As a seafood processor who handles 80% fresh fish and the rest frozen, Myer "Jay" Bornstein, president of Bornstein Seafoods, Bellingham, Wash., said he refers to never-frozen seafood products as "chilled."

"The chief questions customers ask are: 'Are there bones? Is it fatty? Is it fresh?"' he recalled.

Bornstein recommended giving seafood department associates something to say before the questions. "Give them a 10- or 12-second spiel that says 'freshly caught off Ketchican, Alaska."' he said.

"Refreshed fish can work as high-quality fish," said Gore. "The key is proper, quick freezing in the first place and slow thawing."

Fish is not frozen until it reaches -20 degrees F or below, then the fluid in each cell becomes solid, he added. "If fish is held at any warmer temperature, you'll get enzymatic action in the frozen state."

Obviously, these experts report, if fish -- the most delicate of animal products -- is frozen toward the end of its usefulness and held at warmer than -20 degrees F, it will deteriorate further. If questionable product is frozen, even at correct temperatures, it will begin its final deterioration as soon as it thaws.

"You can't put quality in, you can only maintain the quality the product already has," said Connors. "That's why it's imperative that fishermen learn how important good handling techniques are, including the all-important temperature control.

"For years I was in the harvesting end of this industry and no one ever told me about bringing the temperature down quickly, how fast time out of the water affects the quality of fish," said Connors.

When he came ashore, he spent several years with the New England Fisheries Development Association in Boston on a quality project, helping fishermen learn better handling techniques, such as boxing fish at sea, or keeping whole fish on shelves in the hold. He explains that boxing and short-shelving keep the weight distributed evenly and avoid the pressure of thousands of pounds of fish on the bottom product.

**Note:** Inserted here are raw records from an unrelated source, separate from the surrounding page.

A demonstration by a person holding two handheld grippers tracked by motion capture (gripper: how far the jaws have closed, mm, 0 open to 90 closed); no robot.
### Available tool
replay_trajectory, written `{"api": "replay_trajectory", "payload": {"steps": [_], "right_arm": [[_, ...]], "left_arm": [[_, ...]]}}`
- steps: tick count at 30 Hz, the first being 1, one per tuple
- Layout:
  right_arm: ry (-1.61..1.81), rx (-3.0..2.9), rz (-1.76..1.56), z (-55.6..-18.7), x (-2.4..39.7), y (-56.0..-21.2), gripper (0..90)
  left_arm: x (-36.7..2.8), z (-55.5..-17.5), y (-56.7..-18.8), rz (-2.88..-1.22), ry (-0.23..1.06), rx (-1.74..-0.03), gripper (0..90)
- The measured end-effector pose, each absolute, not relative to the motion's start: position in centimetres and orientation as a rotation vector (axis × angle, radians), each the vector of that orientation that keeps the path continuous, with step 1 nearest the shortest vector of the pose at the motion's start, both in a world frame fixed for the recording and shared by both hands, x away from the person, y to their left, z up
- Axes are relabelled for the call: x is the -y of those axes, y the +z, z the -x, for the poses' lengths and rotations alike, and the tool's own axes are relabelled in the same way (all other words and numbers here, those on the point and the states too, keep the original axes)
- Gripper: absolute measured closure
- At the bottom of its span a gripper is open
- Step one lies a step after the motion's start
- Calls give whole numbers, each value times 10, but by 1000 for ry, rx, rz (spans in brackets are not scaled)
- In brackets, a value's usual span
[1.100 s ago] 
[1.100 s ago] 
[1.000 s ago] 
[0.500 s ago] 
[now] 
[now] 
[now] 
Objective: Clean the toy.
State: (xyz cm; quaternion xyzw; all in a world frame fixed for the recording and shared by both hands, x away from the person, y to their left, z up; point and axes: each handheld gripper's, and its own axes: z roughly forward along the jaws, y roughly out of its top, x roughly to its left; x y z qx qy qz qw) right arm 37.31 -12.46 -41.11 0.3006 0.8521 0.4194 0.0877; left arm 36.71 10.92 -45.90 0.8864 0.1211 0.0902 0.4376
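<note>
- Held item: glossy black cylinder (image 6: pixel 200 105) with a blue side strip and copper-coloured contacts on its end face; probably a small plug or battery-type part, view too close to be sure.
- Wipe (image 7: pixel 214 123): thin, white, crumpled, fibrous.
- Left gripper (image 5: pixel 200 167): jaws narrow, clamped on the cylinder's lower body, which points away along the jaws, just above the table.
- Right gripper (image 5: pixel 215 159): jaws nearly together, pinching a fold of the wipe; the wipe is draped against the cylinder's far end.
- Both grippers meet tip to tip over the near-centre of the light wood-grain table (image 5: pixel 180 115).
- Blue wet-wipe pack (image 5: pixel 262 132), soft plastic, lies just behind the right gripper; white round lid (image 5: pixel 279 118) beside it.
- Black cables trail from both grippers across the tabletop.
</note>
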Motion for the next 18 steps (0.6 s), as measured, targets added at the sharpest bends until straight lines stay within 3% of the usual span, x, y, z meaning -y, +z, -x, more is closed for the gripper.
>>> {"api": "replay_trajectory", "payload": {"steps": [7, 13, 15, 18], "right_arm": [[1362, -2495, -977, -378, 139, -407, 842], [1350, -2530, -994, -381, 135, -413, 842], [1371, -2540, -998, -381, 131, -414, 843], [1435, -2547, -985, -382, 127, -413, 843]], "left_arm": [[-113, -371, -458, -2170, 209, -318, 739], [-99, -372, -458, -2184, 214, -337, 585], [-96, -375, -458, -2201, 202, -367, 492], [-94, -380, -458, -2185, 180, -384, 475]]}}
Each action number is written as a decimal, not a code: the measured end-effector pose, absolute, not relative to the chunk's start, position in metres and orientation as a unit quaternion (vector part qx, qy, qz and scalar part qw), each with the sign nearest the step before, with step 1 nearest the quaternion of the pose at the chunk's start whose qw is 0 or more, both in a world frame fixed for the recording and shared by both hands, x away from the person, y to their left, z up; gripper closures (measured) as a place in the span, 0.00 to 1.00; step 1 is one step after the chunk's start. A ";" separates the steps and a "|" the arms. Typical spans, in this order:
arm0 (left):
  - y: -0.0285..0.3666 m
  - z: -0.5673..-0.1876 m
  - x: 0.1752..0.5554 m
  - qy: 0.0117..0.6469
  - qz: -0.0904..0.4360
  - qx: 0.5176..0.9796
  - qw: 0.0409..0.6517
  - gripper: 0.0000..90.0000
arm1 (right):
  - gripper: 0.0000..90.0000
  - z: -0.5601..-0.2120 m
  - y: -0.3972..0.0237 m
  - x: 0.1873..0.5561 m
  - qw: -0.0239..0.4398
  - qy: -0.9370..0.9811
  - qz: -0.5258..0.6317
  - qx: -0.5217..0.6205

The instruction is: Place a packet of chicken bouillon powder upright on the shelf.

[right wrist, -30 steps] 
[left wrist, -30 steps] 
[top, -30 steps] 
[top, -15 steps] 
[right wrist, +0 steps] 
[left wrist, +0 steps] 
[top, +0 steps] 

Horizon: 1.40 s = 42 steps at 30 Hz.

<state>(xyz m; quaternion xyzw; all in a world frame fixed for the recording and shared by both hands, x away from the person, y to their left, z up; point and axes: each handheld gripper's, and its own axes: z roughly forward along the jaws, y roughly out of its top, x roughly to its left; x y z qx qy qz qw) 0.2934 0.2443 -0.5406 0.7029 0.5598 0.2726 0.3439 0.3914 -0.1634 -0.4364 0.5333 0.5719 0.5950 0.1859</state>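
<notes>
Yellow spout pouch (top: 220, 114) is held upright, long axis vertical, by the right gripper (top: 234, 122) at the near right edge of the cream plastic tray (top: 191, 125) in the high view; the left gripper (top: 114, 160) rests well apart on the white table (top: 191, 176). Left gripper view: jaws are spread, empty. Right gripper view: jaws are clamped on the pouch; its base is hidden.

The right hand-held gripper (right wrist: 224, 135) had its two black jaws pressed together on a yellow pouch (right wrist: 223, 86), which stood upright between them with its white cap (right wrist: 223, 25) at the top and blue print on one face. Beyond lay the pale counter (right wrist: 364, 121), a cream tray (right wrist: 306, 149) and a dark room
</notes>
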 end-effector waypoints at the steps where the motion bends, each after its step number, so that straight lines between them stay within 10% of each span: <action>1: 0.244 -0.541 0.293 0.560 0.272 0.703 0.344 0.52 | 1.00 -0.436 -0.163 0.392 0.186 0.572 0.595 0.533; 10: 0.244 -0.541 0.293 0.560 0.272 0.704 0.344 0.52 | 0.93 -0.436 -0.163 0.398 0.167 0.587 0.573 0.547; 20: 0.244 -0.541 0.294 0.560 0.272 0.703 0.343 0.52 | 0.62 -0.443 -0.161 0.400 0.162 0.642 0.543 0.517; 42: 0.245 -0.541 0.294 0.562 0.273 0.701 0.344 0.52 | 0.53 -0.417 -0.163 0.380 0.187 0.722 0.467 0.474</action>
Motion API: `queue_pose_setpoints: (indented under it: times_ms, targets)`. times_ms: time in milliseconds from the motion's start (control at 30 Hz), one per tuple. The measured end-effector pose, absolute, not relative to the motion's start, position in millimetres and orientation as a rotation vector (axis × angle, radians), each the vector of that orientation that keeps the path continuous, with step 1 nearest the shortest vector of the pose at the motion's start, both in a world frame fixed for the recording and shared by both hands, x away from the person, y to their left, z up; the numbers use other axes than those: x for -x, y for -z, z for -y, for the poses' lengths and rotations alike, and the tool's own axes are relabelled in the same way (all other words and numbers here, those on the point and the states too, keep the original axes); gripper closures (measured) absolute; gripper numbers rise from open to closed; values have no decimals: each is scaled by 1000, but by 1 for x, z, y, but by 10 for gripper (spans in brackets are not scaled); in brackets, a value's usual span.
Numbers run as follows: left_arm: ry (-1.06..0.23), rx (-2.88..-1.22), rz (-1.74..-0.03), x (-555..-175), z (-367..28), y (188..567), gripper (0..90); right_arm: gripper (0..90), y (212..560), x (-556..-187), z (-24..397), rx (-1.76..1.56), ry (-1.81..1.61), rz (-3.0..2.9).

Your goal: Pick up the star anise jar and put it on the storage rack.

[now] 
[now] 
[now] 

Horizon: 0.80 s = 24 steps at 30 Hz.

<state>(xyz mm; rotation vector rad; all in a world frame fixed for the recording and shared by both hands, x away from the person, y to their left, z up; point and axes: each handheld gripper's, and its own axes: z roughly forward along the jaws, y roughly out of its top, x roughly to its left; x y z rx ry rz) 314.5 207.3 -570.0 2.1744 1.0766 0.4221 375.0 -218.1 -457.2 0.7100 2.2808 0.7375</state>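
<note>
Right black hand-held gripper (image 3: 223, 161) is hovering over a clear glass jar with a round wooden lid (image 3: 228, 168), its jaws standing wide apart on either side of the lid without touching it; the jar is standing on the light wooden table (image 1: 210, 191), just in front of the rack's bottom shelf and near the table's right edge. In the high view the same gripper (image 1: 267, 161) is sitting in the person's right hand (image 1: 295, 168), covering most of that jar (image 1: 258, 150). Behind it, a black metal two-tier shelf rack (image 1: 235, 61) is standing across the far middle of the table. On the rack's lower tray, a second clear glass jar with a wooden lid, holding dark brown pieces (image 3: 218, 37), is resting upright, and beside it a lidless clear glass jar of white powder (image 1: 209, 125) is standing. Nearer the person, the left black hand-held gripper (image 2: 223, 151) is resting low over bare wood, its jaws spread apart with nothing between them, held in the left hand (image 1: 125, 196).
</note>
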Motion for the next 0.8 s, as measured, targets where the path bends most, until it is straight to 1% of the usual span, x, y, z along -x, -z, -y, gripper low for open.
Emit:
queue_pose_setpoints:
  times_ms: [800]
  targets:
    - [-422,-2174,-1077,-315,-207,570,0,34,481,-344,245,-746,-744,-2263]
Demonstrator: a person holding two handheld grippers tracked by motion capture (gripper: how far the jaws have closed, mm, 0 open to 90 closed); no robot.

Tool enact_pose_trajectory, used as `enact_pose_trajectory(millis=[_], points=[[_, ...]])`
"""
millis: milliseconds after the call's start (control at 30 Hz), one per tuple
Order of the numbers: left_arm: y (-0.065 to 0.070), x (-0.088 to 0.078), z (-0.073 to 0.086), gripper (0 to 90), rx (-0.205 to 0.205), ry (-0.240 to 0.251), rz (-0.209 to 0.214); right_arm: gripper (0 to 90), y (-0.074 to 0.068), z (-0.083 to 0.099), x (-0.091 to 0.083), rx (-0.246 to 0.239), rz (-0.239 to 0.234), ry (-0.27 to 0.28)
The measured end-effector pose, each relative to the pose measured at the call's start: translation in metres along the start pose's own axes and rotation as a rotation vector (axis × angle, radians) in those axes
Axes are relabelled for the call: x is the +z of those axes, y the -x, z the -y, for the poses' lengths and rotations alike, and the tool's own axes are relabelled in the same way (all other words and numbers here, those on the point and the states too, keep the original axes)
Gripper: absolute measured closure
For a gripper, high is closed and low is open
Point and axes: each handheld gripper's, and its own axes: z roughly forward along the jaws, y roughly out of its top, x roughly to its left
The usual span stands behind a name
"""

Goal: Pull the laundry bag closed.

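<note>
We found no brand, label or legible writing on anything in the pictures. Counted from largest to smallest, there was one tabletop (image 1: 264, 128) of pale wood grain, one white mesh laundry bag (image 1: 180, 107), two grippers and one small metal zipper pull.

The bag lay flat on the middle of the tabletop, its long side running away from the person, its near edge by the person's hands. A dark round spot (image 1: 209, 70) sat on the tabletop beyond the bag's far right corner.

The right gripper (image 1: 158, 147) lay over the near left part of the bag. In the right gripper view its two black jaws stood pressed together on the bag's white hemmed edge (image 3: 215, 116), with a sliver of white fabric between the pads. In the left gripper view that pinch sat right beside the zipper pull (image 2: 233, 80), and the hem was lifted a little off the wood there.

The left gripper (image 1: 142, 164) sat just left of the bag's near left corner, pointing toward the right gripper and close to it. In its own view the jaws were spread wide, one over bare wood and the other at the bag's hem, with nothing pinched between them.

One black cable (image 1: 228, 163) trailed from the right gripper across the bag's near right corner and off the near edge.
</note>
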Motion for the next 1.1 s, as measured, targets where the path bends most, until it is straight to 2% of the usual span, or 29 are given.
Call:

Research for the quality project determined that properly handled, cod could have a 20-day shelf life. Considering that many New England trawlers went on 10-day to two-week trips to land the cod, fishermen who failed to handle it properly found the shelf life was very near expiration by the time they arrived at the dock, said Connors.

"I learned things in the four years on that project that I still use every single day in my present job," said Connors.